Via Francigena in Toscana, la quintessenza del turismo

Borghi, castelli, vigneti: sono unici i paesaggi custoditi nel tratto della Via Francigena della Toscana. Ecco perché è un percorso amato dai viaggiatori

La Via Francigena è un antico tracciato di pellegrinaggio che, in un’epoca molto lontana, conduceva dall’Europa Nord-Occidentale fino a Roma. Un lunghissimo cammino che, per quanto riguarda l’Italia, attraversava ed attraversa ancora oggi diverse regioni per un’esperienza immersiva, a tu per tu con la natura.

L’antico percorso, infatti, oggi è stato rispolverato e sono sempre di più i viaggiatori che decidono di mettersi alla prova percorrendolo. Questa, c’è da dire, non è più un’esperienza di pellegrinaggio come un tempo, ma più un modo per connettersi con l’ambiente, rilassarsi e ritrovare sé stessi.

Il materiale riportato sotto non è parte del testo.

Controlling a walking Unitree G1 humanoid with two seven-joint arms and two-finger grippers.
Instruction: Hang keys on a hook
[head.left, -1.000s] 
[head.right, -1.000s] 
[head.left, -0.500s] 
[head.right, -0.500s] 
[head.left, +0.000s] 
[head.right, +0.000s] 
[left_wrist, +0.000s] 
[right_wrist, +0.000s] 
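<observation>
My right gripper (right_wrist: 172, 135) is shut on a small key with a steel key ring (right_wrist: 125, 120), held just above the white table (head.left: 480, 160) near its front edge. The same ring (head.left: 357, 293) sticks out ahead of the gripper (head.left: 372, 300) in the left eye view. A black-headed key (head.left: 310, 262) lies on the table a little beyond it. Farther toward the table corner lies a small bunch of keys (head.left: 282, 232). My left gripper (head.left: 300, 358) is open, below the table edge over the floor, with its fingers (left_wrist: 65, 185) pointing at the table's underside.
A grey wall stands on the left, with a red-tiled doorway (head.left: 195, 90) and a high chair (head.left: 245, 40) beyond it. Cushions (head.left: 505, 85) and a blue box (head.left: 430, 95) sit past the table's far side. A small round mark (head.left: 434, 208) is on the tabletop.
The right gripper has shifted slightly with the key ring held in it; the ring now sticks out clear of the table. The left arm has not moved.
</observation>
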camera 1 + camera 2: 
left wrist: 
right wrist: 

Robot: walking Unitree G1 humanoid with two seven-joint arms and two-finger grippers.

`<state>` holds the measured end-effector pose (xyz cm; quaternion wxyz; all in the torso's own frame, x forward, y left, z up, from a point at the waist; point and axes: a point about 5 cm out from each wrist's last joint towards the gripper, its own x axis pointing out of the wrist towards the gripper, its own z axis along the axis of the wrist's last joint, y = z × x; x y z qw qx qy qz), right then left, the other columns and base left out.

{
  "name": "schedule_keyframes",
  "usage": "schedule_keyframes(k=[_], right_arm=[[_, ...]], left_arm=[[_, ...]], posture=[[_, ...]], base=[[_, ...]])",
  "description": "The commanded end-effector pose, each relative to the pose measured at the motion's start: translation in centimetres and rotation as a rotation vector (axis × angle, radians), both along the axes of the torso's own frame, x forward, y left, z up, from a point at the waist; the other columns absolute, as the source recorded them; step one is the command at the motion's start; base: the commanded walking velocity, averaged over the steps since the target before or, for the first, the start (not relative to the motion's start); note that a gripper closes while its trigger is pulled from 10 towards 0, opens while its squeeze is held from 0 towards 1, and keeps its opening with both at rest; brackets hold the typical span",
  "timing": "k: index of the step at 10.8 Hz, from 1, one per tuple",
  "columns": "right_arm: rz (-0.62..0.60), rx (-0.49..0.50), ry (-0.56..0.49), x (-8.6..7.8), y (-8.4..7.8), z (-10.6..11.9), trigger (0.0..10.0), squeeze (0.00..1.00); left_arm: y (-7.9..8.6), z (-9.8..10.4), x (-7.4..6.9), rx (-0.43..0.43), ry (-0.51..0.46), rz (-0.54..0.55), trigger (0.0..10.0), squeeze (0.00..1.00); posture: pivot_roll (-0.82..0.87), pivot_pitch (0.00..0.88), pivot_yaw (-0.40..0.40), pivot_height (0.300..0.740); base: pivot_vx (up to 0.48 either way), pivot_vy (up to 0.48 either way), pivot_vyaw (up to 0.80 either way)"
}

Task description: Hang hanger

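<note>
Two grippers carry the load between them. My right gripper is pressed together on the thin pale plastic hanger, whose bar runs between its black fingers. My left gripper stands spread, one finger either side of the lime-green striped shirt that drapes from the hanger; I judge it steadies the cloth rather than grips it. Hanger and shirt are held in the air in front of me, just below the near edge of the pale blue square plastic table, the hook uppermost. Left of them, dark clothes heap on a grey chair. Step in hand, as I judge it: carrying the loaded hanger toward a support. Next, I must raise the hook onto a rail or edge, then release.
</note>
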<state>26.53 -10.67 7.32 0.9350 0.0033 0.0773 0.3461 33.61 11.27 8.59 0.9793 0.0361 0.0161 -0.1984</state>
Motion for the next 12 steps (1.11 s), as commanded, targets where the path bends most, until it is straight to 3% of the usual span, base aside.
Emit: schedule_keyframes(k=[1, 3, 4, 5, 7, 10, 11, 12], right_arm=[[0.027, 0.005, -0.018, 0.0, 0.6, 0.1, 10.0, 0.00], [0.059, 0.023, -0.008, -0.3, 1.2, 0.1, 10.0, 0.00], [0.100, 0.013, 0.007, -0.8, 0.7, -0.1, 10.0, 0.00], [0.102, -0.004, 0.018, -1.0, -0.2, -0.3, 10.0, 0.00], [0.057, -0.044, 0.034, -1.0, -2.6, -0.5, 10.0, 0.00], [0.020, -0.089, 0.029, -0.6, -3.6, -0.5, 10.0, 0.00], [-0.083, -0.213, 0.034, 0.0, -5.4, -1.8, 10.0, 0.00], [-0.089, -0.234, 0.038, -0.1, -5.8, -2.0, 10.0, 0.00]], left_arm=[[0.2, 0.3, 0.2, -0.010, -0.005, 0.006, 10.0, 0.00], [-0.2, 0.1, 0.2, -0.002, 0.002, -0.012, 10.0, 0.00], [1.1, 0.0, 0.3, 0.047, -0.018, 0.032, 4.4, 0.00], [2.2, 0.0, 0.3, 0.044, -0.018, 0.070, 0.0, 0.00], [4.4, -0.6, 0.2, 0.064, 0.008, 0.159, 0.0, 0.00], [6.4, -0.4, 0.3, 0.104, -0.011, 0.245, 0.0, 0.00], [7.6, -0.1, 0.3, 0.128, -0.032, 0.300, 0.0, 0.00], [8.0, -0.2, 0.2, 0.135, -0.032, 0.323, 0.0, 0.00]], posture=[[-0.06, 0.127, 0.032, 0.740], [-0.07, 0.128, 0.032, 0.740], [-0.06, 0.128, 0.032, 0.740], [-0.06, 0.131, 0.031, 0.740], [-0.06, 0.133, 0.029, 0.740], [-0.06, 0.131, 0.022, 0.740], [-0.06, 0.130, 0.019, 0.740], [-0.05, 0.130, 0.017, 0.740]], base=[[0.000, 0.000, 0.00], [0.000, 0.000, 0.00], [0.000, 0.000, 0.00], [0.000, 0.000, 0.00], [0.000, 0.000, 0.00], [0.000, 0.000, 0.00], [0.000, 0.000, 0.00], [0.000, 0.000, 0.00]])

Fra tutte le 45 tappe che dagli 2472 metri del colle del Gran San Bernardo arriva alla capitale della cristianità, di certo la tratta lungo la Toscana è la più battuta grazie alla bellezza dei suoi luoghi e dei suoi paesaggi, perfetti per essere attraversati a piedi o anche in bicicletta, in cui sostare, assaporare antichi sapori e visitare piccoli comuni mai visitati prima.

La Toscana, con i suoi borghi e i preziosi vigneti, è la terra più amata ed offre tante bellissime tappe dove fermarsi per vivere un’esperienza che vuol essere privata, da vivere al massimo insieme ai famigliari o gli amici più stretti.

Dal Passo della Cisa qui attraversano ben 16 tappe tra cui San Miniato, borgo arroccato famoso per il suo tartufo bianco; Gambassi, con il suo castello e le terme; San Gimignano con le sue bellissime torri medievali e Monteriggioni, la città castello dove tutto sembra rimasto ad un tempo antico, quando c’erano i pellegrini.

Qui si cammina ancora solcando il selciato dell’antica Via Francigena, lungo le stesse pietre attraversate da Sigerico, l’arcivescovo di Canterbury, nel 990 dopo Cristo. Questo, infatti, è un percorso antichissimo descritto con minuzie di particolari nel suo diario, oggi ancora conservato al British Museum: un racconto dei 1600 chilometri effettuati in 7 giorni lungo l’itinerario di uno dei grandi pellegrinaggi dell’epoca medievale.

Chi si mette in viaggio qui oggi, però, come abbiamo anticipato, non lo fa più per scopi religiosi e gli esploratori più che negli ostelli preferiscono dormire negli alberghi, con tutte le comodità. La ragione per percorrere un cammino così antico e ricco di storia è, infatti, immergersi nella natura, fare trekking tra paesaggi mozzafiato attraversando campagne, monti e pianura; scoprire luoghi nuovi e lontani dalle solite mete, esplorare le bellezze dell’Italia partendo dai piccoli comuni e dai borghi poco noti, andare alla ricerca delle tradizioni per vivere un’esperienza unica.

Ecco perché questa è un momento da vivere non in comunità, come succede invece per il Cammino di Santiago. Un grande tratto da percorrere lentemente per assistere ad uno scenario in continua mutazione, in tranquillità, tra antiche strutture, chiese e castelli alla scoperta di un territorio variegato che non può che rimanere impresso nella memoria. Un punto d’inizio, magari, prima di caricare in spalla lo zaino e dirigersi verso la Via Francigena del Sud.